__Data provided__.
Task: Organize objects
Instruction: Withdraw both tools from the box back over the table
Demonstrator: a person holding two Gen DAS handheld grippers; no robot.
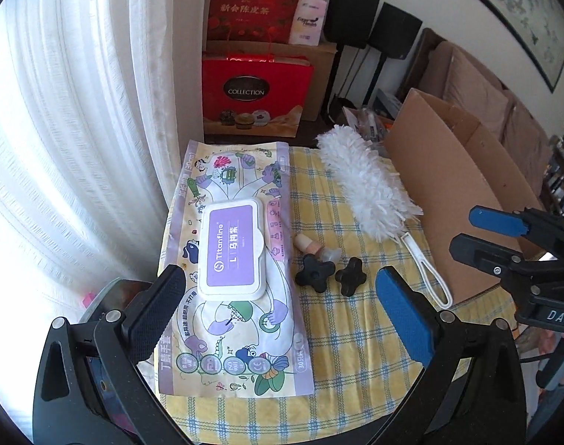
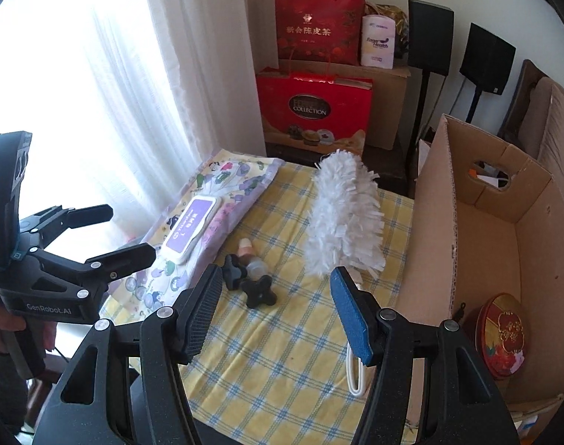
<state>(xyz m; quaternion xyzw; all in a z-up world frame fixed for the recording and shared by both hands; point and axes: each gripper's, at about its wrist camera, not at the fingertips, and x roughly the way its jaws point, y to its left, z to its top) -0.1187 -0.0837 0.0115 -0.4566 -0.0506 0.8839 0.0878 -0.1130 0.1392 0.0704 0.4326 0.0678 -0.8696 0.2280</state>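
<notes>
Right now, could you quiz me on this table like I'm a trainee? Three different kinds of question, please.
1. True or false: the white duster lies inside the cardboard box.
2. What sits in the box's near corner? A) a red tin B) a black knob C) a pack of gloves
3. How many black star-shaped knobs are on the checked cloth?

Key:
1. False; it lies on the cloth beside the box.
2. A, the red tin.
3. Two, next to the glove pack.

home living room (sofa (image 1: 478,85), curtain (image 1: 78,129), gift bags (image 1: 256,92))
</notes>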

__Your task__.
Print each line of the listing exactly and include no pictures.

__Reply to the task__.
Task: Organize objects
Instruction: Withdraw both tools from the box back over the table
Demonstrator: a person holding two Gen DAS handheld grippers; no robot.
<state>(xyz m; quaternion xyzw; all in a z-up world frame fixed for the recording and shared by both hands; point and axes: each gripper's, at about its wrist camera, not at the fingertips, and x roughly the way its jaws point, y to its left, z to its top) -0.1187 -0.0837 0.0115 -0.4566 -0.0506 0.8839 0.0878 -0.1130 0.1392 0.0704 0.4326 0.0678 -0.8696 0.2280</state>
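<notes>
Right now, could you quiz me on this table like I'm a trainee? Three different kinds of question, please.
1. True or false: the white duster lies inside the cardboard box.
2. What sits in the box's near corner? A) a red tin B) a black knob C) a pack of gloves
3. How many black star-shaped knobs are on the checked cloth?

Key:
1. False; it lies on the cloth beside the box.
2. A, the red tin.
3. Two, next to the glove pack.

home living room (sofa (image 1: 478,85), curtain (image 1: 78,129), gift bags (image 1: 256,92))
</notes>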

This output requires nothing more.